→ TASK STATEMENT: Below this line is a set of entries; quote exactly the lines from the line that contains "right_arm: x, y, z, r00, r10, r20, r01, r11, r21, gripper" to the line that contains "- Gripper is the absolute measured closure", both lines included.

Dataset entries
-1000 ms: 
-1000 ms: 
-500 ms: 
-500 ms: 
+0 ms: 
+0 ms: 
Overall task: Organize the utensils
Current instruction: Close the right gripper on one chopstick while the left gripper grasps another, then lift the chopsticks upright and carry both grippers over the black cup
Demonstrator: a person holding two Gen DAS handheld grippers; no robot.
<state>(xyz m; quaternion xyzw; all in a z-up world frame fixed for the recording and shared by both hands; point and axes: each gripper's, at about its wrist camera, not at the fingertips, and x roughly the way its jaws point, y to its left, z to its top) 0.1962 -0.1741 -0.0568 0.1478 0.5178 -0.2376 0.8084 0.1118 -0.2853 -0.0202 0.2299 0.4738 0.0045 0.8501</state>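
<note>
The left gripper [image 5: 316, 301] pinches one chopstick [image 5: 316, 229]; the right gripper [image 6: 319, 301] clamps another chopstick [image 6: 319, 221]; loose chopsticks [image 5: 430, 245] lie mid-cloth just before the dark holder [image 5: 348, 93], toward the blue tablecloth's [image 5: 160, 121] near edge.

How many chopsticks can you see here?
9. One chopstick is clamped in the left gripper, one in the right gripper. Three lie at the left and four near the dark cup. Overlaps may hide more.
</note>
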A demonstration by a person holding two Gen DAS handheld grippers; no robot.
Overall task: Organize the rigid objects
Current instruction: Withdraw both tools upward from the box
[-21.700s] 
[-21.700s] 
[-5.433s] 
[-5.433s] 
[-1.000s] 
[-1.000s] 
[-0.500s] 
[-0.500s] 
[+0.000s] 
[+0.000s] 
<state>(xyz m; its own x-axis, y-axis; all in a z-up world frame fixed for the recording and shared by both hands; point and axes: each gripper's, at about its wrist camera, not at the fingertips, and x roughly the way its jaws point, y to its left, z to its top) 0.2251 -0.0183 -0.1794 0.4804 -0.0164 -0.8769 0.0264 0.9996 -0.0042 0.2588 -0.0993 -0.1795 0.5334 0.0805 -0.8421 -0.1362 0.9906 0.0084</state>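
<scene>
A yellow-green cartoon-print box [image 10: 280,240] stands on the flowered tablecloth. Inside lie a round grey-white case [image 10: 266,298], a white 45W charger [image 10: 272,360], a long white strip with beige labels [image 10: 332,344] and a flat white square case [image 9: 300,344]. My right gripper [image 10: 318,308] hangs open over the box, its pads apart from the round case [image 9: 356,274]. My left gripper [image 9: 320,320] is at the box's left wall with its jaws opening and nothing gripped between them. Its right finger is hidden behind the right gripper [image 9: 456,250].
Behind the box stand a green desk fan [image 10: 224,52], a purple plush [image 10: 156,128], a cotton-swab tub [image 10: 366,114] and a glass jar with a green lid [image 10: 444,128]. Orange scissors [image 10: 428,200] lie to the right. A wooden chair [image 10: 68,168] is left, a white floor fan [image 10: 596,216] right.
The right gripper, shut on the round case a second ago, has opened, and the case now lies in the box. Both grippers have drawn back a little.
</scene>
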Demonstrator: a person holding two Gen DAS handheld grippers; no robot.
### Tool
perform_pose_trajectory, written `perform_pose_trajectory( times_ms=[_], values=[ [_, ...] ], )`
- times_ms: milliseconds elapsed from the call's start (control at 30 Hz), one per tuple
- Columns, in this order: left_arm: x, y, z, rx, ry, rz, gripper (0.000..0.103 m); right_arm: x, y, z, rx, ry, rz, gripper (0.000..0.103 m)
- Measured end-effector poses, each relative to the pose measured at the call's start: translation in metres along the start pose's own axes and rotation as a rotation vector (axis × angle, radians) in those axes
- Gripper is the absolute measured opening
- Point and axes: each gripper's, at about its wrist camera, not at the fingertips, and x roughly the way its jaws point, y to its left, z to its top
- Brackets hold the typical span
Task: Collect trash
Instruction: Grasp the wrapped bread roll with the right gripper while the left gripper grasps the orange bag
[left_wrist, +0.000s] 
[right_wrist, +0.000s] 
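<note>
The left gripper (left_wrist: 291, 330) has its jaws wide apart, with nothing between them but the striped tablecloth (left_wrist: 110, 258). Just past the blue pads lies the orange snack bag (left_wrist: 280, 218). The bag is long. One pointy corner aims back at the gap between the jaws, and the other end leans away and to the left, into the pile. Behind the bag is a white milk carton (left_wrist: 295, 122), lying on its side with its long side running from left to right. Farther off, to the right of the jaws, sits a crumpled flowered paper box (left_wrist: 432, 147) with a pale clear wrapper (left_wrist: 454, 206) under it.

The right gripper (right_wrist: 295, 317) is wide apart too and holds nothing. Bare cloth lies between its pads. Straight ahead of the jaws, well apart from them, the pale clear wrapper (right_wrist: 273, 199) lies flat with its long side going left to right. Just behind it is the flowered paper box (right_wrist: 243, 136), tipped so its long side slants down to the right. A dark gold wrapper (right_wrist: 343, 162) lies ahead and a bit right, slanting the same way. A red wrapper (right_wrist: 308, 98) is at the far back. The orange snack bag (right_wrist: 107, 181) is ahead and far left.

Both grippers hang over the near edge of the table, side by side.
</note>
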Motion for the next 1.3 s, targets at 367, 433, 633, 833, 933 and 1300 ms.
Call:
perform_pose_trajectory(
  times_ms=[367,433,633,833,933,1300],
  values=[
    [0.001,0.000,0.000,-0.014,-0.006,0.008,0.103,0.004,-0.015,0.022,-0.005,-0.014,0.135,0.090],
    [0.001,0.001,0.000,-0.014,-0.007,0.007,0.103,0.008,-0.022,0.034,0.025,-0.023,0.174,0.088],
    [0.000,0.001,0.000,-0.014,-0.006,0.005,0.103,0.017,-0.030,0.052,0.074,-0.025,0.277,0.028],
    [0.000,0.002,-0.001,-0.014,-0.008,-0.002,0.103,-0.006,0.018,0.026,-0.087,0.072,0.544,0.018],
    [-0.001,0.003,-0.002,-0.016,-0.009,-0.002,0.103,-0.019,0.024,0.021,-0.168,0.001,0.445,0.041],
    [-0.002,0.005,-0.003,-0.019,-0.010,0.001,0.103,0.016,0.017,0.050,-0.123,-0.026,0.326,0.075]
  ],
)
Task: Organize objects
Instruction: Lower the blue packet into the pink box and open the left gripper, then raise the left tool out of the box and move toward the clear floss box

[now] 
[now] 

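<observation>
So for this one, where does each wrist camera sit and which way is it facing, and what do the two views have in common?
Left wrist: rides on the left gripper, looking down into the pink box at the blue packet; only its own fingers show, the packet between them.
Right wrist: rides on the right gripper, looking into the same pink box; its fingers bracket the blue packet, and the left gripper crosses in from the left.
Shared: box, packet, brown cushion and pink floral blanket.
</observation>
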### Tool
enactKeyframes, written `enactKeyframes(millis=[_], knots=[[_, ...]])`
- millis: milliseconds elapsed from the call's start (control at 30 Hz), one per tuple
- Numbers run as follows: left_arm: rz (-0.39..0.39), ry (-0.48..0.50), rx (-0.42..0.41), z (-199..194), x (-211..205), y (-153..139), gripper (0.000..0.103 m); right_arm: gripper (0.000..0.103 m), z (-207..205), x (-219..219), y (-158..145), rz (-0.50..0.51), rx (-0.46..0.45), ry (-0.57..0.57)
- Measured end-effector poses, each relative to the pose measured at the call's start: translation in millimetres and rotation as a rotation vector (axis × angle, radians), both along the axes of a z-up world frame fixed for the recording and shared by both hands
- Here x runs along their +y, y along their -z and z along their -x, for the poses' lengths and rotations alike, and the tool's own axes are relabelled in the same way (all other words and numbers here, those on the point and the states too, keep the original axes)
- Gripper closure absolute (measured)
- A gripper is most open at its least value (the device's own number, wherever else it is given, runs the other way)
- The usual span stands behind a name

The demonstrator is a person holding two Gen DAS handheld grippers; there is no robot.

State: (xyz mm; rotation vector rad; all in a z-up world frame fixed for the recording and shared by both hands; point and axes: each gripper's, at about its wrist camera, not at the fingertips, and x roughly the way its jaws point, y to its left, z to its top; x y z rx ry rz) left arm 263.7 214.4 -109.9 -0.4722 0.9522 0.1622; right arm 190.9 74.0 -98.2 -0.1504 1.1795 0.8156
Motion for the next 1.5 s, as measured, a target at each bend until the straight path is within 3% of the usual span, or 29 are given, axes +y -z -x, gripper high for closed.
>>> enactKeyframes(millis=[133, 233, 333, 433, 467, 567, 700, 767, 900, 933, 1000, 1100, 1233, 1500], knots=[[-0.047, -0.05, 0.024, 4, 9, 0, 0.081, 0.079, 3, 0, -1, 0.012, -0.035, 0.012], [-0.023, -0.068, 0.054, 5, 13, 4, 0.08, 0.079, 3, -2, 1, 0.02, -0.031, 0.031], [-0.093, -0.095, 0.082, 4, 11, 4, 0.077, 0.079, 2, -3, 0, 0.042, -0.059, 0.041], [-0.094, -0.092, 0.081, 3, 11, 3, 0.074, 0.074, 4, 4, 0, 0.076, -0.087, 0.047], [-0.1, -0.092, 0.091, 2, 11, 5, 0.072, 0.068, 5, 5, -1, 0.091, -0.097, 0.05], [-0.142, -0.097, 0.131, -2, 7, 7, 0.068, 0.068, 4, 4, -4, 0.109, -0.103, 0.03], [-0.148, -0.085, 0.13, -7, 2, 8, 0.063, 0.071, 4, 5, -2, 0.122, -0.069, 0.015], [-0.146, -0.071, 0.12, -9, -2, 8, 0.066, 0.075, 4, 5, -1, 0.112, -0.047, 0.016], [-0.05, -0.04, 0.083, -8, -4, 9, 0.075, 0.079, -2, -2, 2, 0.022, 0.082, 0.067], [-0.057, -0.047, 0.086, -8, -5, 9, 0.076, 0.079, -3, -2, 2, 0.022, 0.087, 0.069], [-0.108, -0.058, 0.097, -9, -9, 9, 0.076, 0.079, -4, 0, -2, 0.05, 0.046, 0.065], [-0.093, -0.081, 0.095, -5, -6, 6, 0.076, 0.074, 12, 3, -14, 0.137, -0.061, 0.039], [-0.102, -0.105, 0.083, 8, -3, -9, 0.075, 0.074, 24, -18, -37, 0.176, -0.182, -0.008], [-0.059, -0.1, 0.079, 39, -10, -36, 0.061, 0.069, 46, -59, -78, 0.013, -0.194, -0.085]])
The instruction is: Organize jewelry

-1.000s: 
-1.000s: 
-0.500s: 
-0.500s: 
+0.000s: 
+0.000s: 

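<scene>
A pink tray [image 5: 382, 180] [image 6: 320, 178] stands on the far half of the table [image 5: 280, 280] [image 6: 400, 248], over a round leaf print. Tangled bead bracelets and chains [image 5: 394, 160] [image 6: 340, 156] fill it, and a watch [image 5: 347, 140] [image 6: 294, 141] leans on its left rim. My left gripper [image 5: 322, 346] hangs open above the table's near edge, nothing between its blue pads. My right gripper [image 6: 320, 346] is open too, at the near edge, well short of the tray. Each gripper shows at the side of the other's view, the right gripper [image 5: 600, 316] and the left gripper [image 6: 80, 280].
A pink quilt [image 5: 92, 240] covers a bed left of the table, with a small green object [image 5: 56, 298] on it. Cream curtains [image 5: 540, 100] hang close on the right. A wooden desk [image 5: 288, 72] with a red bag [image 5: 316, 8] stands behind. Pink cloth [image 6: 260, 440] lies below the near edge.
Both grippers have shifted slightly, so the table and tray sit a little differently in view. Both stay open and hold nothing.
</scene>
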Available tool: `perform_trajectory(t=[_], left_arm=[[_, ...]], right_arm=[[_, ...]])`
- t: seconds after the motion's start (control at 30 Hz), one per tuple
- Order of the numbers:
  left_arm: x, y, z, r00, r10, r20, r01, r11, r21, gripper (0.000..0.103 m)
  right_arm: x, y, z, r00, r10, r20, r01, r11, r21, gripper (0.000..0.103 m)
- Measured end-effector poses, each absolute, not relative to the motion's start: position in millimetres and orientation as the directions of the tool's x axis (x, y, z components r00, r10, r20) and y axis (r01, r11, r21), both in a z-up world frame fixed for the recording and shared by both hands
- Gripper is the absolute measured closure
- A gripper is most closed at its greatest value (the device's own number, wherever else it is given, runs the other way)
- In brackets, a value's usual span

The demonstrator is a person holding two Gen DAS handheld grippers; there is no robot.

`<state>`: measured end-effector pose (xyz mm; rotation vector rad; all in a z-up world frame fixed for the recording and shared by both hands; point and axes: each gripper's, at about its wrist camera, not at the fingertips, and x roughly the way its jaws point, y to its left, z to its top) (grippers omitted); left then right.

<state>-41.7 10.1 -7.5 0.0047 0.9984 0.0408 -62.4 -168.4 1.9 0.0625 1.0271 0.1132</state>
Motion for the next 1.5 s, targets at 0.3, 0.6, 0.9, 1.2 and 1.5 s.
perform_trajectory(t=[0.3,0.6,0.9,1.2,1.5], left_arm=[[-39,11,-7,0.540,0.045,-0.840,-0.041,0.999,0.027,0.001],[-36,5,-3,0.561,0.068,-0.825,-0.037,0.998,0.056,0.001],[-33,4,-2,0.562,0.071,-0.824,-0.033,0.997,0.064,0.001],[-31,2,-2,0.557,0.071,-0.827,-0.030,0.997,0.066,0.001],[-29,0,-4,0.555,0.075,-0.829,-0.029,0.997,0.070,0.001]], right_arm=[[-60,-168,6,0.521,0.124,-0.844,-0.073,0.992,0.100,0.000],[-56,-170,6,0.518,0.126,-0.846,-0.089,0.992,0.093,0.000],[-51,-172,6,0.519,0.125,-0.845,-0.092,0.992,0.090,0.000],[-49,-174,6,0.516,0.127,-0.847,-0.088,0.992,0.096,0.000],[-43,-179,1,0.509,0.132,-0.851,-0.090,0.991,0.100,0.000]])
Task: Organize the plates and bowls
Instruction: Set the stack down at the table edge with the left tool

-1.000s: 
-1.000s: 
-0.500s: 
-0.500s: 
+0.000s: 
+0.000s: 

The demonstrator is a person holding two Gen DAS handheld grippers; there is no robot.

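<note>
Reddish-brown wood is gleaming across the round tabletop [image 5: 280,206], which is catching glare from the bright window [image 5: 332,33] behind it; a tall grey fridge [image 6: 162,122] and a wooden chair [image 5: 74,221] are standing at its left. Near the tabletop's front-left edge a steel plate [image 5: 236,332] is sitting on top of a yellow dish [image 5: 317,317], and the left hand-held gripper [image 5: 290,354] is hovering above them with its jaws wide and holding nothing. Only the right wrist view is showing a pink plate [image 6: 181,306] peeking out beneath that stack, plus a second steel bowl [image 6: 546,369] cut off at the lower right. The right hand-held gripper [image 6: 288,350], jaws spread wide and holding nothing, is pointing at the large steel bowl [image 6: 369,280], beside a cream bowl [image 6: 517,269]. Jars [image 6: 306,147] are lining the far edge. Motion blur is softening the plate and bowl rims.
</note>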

→ RESULT OF THE EXERCISE:
  right_arm: x, y, z, r00, r10, r20, r01, r11, r21, gripper (0.000..0.103 m)
- Measured end-effector poses, each absolute, not relative to the motion's start: position in millimetres and orientation as the directions of the tool's x axis (x, y, z components r00, r10, r20) and y axis (r01, r11, r21), both in a z-up world frame fixed for the recording and shared by both hands
- Gripper is the absolute measured closure

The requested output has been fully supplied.